Le projet de loi 27 - Récupération du pouvoir d'achat des retraités de l'État :
 De nombreuses associations de retraités nommément :

   
  • Alliance des Associations de Retraités (AAR)
  • Association Québécoise des Directeurs et Directrices des établissements d'Enseignement Retraités (AQDER)
  • Association des Professionnelles et professionnels Retraités du Québec (APRQ)
  • Regroupement des Infirmières et infirmiers Retraités (RIR)
  • Association des Retraités de l'Enseignement du Québec (AREQ), appuyées par le
  • Regroupement des Retraitées et Retraités Actifs du Mouvement Essaim (RRAME)
  • Association Démocratique des Retraités (ADR)
ont présenté au gouvernement une proposition demandant de:

Créer instamment une Table commune et permanente de travail avec nos représentantes et représentants des associations des personnes retraitées de l'État pour trouver une solution acceptable afin de corriger l'omission de pleinement indexer leurs prestations.

À la lecture du projet de loi 27, nous constatons que le gouvernement a retenu une proposition prônant une étude sur la situation financière de l'ensemble des retraités du Québec plutôt que de s'en tenir uniquement à la situation d'appauvrissement financière des retraités de l'État. Cette décision permet au gouvernement de repousser, d'au moins un an, tout engagement prétextant attendre la remise et la diffusion de l’étude sur la condition monétaire de tous les retraités du Québec. En effet, en deuxième lecture, le gouvernement a fait adopter dans son projet de loi l'article suivant:

Maintien du pouvoir d'achat des pensionnés Le gouvernement s'engage à réaliser, au cours de la prochaine année, une étude approfondie de la situation financière de l'ensemble des retraités du Québec et à diffuser les résultats de ces travaux.

Pendant cette année (et plus) d'attente, la situation financière des retraités de l'État continue de se détériorer et celle du Fonds de retraite de ces mêmes retraités, de s'enrichir à leurs dépends.

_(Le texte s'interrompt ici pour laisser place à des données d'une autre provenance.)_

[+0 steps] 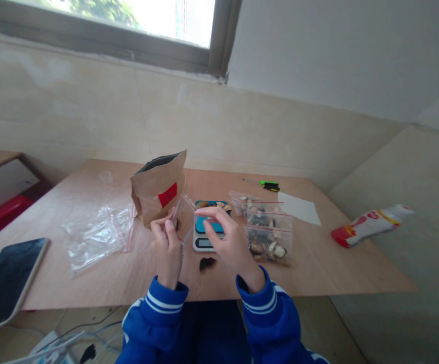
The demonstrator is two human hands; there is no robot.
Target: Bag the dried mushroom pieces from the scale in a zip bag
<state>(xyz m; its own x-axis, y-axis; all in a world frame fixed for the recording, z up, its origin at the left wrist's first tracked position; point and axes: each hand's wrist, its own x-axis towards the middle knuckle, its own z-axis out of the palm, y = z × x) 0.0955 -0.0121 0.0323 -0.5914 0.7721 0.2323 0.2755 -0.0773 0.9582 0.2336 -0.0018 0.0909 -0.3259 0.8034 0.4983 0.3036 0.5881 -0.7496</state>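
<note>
Tablet (9, 280) with a dark screen is seen at the left edge of the wooden table (318, 263), and beside it empty clear zip bags (98, 232) with red seals are laid. Behind the left hand (166, 245) a brown paper pouch (159, 189) with a red label is stood, no writing being readable on it; a small clear bag (181, 215) is pinched between the closed fingers of this hand, and its other edge is gripped by the right hand (229, 237) over the digital scale (208, 227). Filled bags (267, 227), a white sheet (299, 207) and a red-and-white packet (369, 225) with unreadable print are found further right.
</note>
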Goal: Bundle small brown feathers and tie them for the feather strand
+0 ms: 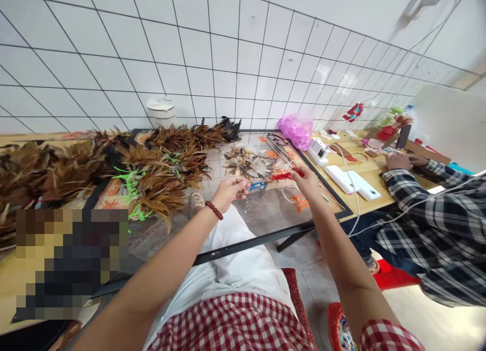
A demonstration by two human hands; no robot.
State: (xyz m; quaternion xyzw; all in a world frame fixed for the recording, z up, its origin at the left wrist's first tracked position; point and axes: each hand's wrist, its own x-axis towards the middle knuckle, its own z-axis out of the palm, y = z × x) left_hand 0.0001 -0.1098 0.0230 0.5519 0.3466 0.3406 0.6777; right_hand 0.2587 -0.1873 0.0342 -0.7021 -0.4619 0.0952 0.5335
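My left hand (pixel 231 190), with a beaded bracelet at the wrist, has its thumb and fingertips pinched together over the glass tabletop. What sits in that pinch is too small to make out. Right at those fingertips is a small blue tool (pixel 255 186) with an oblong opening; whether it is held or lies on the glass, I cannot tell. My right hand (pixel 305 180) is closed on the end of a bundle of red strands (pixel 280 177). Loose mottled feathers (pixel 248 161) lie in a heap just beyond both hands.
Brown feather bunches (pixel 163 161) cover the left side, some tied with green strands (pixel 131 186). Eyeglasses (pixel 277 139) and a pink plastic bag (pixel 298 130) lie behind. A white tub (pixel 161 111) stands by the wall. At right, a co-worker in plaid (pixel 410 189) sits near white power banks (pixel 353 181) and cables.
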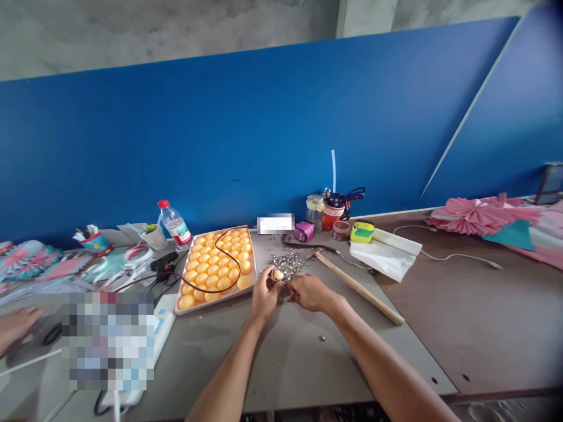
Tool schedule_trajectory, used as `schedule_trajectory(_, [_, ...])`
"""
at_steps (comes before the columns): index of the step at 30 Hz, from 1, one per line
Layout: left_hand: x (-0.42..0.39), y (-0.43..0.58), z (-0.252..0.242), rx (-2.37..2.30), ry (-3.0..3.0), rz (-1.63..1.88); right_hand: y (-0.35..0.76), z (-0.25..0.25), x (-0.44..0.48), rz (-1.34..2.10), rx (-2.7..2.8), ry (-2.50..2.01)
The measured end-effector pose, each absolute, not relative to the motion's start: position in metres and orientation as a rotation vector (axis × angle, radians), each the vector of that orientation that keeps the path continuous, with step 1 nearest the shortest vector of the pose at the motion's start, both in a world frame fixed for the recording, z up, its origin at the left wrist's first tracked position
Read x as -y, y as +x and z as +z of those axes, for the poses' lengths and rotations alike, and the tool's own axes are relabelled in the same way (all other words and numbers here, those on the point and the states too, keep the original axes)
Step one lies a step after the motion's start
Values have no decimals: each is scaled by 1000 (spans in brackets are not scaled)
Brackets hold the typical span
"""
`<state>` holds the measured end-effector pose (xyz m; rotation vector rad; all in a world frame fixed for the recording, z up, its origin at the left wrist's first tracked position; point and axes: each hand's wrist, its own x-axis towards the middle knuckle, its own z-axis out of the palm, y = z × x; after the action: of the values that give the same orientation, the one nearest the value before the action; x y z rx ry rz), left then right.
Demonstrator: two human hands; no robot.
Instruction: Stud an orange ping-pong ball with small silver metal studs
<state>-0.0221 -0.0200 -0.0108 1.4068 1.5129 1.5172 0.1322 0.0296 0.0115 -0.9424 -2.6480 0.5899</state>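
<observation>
My left hand [265, 293] is closed around a small yellow ball [278, 275] that seems to have dark, shiny bits round its edge. Close beside it, my right hand [310, 292] has its fingers bent and pressed together at the pile; whatever they pinch is too small or hidden to make out. Just beyond both hands lies a loose pile of small shiny metallic pieces [290, 264]. To the left, a white tray [254, 258] holds many yellow-orange balls [213, 270], with a dark cord [240, 266] lying across them.
A wooden-handled hammer [360, 287] lies right of my right hand. Behind are a purple object [303, 231], a jar [315, 211], a red cup [333, 219] and a yellow-green object [362, 232]. A bottle [176, 224] stands behind the tray. Another person's hand [20, 325] rests far left.
</observation>
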Motion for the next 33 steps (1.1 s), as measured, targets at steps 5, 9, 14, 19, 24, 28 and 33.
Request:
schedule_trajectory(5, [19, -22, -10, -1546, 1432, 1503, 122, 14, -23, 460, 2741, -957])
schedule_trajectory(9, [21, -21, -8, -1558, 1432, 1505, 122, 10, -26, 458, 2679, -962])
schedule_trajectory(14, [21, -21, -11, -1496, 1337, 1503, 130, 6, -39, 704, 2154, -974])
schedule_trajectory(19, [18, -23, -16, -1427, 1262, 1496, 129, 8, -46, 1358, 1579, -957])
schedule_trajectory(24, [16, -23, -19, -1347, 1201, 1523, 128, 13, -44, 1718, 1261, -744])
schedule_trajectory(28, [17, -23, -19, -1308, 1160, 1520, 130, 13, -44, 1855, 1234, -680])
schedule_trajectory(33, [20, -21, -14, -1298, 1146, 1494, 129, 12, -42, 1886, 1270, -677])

Il eût été possible et pertinent pour le gouvernement d'amorcer, de front, l'étude de la situation financière des retraités de l'État et celle de la situation financière de l'ensemble des retraités du Québec. Le gouvernement aurait pu dire oui à une table commune et permanente de travail pour trouver une solution acceptable afin de corriger l'omission de pleinement indexer les prestations des retraités de l'État tout en examinant la situation économique de l'ensemble des retraités. Le gouvernement a préféré céder à un, ou des, organismes qui prétendent représenter tous les retraités de l'État, pour refuser leur demande légitime de leur payer ce qui leur est dû.

En conclusion;

Attendu que:

  1. Les retraités de l'État ne paient aucune cotisation à quelque syndicat que ce soit.
    Les retraités de l'État ne peuvent donc pas être membre d'aucun d'eux.
  2. Les retraités de l'État n'étant membre d'aucun syndicat, aucun d'eux ne peut prétendre les représenter.
  3. Les cotisations au Fonds de retraite ont été payées (par déduction sur chaque chèque se paie et par "salaire dit différé") par ceux qui sont maintenant retraités.
  4. Ces cotisations représentent les épargnes équivalentes à un REÉR
    (Régime Enregistré d'Épargnes Retraite) des retraités de l'État.
  5. Ces cotisations ont été confiées à, et placées par, la CDP.
    (Caisse de Dépôts et de Placements).
  6. La valeur accumulée des cotisations augmentées du taux de rendement de la CDP, représente un capital qui appartient aux investisseurs, soit les Retraités de l'État.
  7. Les retraités de l'État ont droit à une représentation reflétant la valeur de leur capital amassé et le poids du nombre qu'ils représentent.
  8. Selon les rapports même de la CARRA, le capital amassé par les retraités est plus que suffisant pour payer leur pension pleinement indexée.
  9. La pension des retraités de l'État ne représente aucune charge pour les cotisants ni pour les citoyens et citoyennes qui sont sur le marché du travail.
  10. La situation financière de l'ensemble des retraités du Québec relève de la mission du RRQ (Régime de Retraite du Québec) et non de la CARRA. (Commission Administrative des Régimes de Retraite et d'Assurances)
  11. Il n'appartient pas aux seuls retraités de l'état de financer à même leurs épargnes le coût de la retraite de tous les retraités québécois.
Nous suggérons instamment aux représentants du gouvernement d'adhérer aux recommandations de l'ADR et de permettre aux retraités de l'État de participer à la gestion de leurs épargnes investies dans leurs Fonds de pension.